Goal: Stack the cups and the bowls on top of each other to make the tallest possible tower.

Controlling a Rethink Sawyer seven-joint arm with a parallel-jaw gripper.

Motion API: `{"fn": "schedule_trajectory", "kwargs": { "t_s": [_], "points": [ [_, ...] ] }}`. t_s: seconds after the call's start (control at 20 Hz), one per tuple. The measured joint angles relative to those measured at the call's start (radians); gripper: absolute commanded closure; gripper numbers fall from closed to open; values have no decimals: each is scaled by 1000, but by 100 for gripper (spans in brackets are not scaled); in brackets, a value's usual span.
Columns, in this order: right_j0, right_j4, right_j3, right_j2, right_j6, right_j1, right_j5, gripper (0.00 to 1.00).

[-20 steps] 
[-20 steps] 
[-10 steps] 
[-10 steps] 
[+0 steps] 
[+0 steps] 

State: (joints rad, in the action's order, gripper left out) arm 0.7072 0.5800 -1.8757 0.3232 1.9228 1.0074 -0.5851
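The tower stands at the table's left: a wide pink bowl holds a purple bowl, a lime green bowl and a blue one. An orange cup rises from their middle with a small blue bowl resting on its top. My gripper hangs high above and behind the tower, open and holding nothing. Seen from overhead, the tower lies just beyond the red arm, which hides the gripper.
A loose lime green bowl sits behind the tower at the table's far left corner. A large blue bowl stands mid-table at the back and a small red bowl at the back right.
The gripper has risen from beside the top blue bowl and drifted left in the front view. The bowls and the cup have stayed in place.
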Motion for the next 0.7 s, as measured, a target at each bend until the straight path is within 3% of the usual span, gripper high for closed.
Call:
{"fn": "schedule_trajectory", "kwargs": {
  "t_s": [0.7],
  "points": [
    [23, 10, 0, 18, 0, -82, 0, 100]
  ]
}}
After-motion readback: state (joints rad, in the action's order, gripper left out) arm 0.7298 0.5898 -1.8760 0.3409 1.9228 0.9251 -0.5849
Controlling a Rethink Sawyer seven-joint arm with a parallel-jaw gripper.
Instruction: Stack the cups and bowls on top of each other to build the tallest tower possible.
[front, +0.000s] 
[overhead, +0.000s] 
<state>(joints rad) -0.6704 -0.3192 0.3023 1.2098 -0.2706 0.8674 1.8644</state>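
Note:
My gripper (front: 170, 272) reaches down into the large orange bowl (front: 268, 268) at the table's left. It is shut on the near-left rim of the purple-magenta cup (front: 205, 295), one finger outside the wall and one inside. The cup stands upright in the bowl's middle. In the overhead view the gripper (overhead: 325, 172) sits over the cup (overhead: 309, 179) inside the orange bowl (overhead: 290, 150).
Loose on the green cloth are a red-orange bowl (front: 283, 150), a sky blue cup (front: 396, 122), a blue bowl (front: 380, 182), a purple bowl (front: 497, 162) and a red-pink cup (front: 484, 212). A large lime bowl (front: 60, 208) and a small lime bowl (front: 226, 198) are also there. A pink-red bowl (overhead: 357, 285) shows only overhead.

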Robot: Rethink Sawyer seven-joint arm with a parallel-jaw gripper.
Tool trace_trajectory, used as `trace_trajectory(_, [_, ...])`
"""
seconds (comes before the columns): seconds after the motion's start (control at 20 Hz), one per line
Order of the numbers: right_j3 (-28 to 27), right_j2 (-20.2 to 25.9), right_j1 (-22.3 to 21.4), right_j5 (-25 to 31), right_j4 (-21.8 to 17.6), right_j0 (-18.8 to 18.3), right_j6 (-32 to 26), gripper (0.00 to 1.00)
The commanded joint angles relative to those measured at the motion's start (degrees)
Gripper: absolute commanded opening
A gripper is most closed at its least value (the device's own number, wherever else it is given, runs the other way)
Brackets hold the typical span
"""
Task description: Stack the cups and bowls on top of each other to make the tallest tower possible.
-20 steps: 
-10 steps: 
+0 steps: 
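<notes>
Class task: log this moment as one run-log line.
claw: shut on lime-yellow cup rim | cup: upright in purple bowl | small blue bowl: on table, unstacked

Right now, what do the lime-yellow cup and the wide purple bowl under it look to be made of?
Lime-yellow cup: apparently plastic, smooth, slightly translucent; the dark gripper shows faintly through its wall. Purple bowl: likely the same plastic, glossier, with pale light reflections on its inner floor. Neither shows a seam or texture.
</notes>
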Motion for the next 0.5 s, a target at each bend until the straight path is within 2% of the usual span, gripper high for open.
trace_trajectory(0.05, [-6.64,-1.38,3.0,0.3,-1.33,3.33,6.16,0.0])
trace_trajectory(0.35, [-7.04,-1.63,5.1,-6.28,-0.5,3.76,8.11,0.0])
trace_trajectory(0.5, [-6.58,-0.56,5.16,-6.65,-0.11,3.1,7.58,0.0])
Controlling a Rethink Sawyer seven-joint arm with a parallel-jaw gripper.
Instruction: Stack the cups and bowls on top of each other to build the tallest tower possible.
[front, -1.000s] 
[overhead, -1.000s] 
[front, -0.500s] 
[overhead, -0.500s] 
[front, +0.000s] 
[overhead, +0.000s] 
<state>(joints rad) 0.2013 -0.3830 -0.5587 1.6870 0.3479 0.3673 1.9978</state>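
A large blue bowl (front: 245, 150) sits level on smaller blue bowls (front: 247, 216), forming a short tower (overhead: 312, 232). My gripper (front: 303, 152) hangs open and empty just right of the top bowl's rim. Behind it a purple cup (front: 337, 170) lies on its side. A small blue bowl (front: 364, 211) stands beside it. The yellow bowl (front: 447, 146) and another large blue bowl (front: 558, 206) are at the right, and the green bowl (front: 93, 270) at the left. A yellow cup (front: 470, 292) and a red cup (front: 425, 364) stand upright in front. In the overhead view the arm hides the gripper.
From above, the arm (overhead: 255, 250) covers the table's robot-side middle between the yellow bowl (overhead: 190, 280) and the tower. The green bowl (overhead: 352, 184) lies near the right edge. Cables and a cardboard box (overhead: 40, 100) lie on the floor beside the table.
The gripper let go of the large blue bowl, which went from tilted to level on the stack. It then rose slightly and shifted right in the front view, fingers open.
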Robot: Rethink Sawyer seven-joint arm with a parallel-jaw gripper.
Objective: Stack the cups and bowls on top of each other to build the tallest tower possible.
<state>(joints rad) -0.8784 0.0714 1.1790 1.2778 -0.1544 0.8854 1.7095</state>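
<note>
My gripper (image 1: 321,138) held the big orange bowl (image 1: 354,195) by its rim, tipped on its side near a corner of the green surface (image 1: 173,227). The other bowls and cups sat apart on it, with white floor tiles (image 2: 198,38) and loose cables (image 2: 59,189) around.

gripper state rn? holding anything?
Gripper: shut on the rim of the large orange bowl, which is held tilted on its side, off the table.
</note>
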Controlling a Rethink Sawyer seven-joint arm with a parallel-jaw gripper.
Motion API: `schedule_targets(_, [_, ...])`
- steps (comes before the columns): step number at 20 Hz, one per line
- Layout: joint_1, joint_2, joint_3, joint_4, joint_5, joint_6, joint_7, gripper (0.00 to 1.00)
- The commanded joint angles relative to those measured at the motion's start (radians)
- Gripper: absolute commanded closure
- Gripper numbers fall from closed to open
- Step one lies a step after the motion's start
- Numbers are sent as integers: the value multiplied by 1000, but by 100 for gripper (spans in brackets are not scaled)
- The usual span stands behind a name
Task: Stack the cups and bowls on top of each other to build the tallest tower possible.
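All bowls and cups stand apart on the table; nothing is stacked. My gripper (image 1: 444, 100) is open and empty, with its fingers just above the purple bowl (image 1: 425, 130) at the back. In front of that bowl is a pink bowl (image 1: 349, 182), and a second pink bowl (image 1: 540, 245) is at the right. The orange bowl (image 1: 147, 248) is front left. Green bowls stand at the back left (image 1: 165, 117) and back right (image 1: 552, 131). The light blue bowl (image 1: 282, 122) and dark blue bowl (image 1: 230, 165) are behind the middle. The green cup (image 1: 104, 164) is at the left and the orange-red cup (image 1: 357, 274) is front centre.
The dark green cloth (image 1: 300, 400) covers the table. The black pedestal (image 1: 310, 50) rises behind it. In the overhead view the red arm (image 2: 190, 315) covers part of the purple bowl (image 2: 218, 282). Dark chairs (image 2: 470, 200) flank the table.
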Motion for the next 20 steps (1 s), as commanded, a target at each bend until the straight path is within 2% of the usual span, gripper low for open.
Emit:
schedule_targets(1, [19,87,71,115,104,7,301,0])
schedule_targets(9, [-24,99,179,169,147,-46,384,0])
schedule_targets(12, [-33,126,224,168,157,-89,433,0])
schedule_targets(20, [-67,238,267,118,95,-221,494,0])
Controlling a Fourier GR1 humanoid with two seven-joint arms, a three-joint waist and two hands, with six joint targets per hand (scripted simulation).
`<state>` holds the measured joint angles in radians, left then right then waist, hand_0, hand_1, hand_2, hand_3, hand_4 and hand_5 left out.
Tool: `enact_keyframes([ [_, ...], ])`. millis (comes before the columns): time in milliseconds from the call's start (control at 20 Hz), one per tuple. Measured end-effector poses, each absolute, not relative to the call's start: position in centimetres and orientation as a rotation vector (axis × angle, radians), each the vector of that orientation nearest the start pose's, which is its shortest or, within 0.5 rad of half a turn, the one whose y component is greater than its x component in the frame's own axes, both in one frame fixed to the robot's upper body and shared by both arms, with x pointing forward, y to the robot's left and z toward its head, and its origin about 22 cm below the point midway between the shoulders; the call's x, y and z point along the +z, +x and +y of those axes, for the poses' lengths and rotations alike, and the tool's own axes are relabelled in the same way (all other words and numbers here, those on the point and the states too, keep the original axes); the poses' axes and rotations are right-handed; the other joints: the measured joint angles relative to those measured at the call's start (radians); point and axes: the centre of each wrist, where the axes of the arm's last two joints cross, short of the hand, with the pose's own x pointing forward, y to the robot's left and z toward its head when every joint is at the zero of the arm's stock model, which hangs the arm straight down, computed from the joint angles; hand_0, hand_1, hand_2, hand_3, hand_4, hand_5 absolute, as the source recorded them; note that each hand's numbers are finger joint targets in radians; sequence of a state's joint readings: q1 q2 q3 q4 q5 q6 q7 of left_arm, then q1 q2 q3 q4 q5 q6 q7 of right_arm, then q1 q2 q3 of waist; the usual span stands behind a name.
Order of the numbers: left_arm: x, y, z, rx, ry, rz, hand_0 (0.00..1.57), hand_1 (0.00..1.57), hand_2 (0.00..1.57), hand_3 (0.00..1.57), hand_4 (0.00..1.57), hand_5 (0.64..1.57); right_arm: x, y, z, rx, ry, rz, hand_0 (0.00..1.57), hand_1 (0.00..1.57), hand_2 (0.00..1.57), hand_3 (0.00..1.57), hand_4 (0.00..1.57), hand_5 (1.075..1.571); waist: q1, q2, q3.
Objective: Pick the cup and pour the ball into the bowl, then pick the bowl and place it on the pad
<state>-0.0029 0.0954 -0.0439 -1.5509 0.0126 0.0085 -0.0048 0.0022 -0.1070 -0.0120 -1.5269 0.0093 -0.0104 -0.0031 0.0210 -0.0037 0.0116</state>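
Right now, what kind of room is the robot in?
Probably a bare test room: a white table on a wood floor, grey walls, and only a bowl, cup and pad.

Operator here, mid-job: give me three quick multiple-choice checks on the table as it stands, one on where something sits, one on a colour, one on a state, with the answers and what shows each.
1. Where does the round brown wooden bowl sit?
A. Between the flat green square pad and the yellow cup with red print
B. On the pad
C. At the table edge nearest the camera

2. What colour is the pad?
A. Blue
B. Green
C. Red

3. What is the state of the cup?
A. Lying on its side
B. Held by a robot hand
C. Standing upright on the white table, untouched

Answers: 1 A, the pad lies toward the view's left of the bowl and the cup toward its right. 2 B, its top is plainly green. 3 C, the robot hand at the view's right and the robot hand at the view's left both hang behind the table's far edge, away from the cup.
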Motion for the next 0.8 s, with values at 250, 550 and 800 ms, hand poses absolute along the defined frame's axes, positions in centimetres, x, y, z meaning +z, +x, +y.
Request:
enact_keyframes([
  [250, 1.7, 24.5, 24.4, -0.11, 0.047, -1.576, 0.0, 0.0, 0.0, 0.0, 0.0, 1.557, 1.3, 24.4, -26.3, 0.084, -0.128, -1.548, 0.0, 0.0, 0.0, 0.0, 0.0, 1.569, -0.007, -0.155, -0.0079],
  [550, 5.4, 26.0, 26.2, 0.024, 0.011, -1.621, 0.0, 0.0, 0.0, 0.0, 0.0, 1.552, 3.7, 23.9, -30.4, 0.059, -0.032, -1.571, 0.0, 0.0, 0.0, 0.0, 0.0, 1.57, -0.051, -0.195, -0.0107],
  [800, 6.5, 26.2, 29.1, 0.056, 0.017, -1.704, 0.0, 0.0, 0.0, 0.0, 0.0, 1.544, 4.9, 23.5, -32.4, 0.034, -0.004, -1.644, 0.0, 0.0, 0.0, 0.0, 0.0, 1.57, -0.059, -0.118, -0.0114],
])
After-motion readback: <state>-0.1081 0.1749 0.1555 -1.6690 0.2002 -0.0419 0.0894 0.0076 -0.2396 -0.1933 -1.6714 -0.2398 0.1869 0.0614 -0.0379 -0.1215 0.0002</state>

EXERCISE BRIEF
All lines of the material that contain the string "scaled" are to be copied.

TASK RESULT
Motion API: `{"fn": "schedule_trajectory", "kwargs": { "t_s": [_], "points": [ [_, ...] ] }}`. t_s: seconds after the call's start (control at 20 Hz), one per tuple. The measured joint angles relative to those measured at the call's start (radians); gripper: absolute commanded closure; gripper numbers fall from closed to open; values have no decimals: each is scaled by 1000, but by 100 for gripper (spans in brackets are not scaled); in brackets, a value's usual span.
- Numbers are sent as integers: the value multiplied by 1000, but by 100 for gripper (spans in brackets are not scaled)

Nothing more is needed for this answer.